On the 21st, export cars are lined up at Pyeongtaek Port in Gyeonggi-do. /Courtesy of Yonhap News Agency

An analysis has indicated that the United States will be the country most affected by the tariff policy of the Donald Trump administration. Damage to Korea and Japan is expected to be relatively minor.

The Japan External Trade Organization (JETRO) announced the results of this analysis on the 22nd. This survey was conducted using a simulation method to assess the impact of the reciprocal tariff measures announced by the Trump administration this month, taking into comprehensive account the Free Trade Agreement (FTA) tariff rates.

The tariff is shown to significantly reduce economic growth in the United States. The country's gross domestic product (GDP) in 2027 is expected to decrease by 5.2%, particularly with the automotive industry's growth rate anticipated to plummet by about 9%.

China is also expected to suffer considerable economic damage.

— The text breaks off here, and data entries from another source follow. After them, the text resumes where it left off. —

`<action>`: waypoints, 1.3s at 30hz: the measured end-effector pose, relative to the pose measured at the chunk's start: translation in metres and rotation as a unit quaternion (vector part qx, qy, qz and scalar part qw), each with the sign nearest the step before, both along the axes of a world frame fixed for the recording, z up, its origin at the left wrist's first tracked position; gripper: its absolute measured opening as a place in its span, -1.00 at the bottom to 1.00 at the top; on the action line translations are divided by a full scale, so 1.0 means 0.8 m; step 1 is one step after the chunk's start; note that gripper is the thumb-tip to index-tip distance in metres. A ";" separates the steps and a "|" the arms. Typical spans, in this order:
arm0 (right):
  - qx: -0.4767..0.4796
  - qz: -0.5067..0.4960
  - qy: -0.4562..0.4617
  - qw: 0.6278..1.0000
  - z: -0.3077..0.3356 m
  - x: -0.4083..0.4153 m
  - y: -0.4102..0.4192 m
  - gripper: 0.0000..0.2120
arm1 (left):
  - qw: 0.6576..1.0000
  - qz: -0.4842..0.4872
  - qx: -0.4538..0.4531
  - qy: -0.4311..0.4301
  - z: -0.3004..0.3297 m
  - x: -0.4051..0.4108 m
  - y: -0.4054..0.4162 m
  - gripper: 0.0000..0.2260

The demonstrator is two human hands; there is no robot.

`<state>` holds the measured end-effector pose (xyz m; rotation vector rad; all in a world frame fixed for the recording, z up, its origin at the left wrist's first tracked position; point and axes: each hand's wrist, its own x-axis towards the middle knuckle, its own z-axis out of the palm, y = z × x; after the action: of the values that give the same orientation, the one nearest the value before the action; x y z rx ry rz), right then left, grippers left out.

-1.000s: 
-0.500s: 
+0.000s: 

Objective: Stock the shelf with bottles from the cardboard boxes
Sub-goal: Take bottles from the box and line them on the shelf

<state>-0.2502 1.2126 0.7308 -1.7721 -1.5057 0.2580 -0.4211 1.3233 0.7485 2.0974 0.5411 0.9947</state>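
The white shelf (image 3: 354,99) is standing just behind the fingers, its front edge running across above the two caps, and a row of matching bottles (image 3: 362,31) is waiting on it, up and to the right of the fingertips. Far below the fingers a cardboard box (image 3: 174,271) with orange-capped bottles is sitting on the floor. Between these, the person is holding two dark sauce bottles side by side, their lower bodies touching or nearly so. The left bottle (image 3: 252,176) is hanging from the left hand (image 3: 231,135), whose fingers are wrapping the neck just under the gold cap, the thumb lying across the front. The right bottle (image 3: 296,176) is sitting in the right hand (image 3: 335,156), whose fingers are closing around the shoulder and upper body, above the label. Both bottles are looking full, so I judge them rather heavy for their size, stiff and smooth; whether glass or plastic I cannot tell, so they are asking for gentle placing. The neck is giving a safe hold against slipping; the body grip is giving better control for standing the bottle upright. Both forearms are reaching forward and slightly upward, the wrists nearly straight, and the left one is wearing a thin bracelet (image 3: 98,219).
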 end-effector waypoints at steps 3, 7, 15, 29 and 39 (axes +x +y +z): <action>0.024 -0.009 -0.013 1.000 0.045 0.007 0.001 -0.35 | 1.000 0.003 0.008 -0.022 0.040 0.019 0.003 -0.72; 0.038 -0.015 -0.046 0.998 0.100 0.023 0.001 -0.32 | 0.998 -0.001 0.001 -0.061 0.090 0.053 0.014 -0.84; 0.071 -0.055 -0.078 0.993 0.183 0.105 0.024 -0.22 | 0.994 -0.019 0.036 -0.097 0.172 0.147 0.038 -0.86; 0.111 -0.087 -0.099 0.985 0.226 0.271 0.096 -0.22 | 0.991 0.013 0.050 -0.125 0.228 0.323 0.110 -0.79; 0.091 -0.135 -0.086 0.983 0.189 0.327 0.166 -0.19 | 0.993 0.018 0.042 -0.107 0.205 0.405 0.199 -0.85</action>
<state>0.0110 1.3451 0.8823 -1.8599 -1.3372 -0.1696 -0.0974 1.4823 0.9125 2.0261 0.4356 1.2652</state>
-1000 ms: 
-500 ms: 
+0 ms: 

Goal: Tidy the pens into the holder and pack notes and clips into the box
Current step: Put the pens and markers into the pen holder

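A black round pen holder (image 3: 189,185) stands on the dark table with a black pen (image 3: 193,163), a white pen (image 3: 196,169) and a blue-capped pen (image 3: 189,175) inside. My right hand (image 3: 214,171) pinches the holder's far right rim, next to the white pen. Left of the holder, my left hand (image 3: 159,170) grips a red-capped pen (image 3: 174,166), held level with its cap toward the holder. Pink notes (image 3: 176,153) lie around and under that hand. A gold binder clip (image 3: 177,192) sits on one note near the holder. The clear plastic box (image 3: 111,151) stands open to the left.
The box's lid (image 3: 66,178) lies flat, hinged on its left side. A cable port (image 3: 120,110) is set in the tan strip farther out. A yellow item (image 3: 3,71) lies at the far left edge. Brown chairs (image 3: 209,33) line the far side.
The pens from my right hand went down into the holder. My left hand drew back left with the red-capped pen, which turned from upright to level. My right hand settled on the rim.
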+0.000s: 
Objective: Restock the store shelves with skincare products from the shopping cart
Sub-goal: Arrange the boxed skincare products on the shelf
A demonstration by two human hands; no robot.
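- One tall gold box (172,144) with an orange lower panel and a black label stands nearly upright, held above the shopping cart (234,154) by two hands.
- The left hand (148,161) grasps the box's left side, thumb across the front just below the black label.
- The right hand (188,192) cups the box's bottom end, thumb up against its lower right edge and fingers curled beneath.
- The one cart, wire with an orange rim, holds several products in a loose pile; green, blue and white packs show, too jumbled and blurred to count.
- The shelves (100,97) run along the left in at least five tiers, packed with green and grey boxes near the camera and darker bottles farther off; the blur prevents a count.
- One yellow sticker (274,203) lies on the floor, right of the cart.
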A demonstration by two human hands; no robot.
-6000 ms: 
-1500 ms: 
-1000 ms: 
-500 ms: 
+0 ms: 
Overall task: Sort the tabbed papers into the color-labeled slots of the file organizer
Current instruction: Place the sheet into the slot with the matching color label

China's GDP in 2027 is projected to decrease by 1.9%. On the other hand, the Japan External Trade Organization predicted that other countries could benefit from reduced exports to the U.S. due to tariffs on China.

The Japan External Trade Organization projected that Korea's GDP in 2027 would decrease by 0.1%, while Japan's GDP is expected to increase by 0.2%. However, when examining the automotive industry alone, both Korea and Japan are expected to see declines of approximately 2.9% and 1.9%, respectively, indicating that the damage is not insignificant.

Additionally, the European Union (EU) is expected to see a 0.3% increase in GDP by 2027. Notably, GDP for Canada and Mexico, which were the first countries subjected to tariffs by the Trump administration, is projected to increase by 2.9% and 4%, respectively, in 2027.

The Japan External Trade Organization stated, "Until now, in cases of imposing tariffs on specific countries, only some nations experienced disadvantages, but this reciprocal tariff policy affects many countries, which complicates its impact on the economy."